→ What you will do: Please could you give again the lines from the one holding "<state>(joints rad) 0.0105" through the final line of the data below, exactly, with no other lines?

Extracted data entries
* * * * *

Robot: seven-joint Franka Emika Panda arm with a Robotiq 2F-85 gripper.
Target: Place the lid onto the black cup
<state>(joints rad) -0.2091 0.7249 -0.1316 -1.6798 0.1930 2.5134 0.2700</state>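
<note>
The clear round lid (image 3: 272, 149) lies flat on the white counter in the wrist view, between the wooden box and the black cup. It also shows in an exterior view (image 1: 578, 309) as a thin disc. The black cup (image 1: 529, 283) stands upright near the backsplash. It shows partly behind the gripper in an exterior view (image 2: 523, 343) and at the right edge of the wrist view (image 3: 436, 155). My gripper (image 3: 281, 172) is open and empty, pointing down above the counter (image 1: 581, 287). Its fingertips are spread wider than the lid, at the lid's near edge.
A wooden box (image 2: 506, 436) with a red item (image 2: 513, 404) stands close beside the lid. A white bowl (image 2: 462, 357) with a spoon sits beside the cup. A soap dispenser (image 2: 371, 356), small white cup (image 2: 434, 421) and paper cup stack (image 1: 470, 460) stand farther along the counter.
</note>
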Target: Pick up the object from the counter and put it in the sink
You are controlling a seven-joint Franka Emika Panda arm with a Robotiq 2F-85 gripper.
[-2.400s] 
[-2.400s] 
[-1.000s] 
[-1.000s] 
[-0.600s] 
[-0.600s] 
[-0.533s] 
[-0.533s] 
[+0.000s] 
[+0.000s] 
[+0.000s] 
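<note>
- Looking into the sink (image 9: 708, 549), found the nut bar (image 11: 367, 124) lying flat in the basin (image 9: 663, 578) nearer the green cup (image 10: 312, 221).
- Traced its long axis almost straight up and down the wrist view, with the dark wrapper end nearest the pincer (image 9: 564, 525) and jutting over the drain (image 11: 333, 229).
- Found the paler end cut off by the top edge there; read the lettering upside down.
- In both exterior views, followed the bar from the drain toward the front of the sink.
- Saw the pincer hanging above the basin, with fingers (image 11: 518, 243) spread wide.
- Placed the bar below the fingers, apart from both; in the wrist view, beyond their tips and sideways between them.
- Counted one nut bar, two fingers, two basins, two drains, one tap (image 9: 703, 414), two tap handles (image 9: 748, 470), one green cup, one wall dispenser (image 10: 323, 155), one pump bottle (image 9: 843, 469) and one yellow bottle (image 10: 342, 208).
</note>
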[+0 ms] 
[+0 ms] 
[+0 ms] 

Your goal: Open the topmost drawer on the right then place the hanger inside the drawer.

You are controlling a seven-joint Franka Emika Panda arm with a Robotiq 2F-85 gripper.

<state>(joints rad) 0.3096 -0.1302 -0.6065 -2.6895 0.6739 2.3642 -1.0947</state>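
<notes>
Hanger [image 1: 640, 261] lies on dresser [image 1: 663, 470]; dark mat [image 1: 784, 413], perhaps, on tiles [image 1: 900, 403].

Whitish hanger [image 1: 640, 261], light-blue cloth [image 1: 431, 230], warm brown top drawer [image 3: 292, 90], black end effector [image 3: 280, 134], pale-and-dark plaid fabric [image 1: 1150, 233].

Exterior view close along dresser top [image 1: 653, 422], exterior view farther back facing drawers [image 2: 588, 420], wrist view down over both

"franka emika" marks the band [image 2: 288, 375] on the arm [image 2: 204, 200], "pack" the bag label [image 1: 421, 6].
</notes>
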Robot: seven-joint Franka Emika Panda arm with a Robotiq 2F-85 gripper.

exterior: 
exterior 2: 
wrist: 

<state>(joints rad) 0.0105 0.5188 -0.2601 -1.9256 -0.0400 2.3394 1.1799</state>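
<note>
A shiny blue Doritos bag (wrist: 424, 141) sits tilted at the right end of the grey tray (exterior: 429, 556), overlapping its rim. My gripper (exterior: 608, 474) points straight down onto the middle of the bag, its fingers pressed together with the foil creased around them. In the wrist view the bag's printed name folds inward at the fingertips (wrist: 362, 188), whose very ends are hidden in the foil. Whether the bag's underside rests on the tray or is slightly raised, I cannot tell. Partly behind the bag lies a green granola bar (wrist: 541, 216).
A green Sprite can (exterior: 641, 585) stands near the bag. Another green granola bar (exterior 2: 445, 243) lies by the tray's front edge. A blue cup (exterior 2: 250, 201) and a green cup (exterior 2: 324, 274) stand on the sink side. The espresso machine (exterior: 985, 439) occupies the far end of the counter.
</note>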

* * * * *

→ Output:
<state>(joints rad) 0.0105 0.5188 -0.2601 -1.9256 -0.0400 2.3394 1.1799</state>
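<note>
A shiny blue Doritos bag (wrist: 424, 141) sits tilted at the right end of the grey tray (exterior: 429, 556), overlapping its rim. My gripper (exterior: 608, 474) points straight down onto the middle of the bag, its fingers pressed together with the foil creased around them. In the wrist view the bag's printed name folds inward at the fingertips (wrist: 362, 188), whose very ends are hidden in the foil. Whether the bag's underside rests on the tray or is slightly raised, I cannot tell. Partly behind the bag lies a green granola bar (wrist: 541, 216).
A green Sprite can (exterior: 641, 585) stands near the bag. Another green granola bar (exterior 2: 445, 243) lies by the tray's front edge. A blue cup (exterior 2: 250, 201) and a green cup (exterior 2: 324, 274) stand on the sink side. The espresso machine (exterior: 985, 439) occupies the far end of the counter.
</note>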

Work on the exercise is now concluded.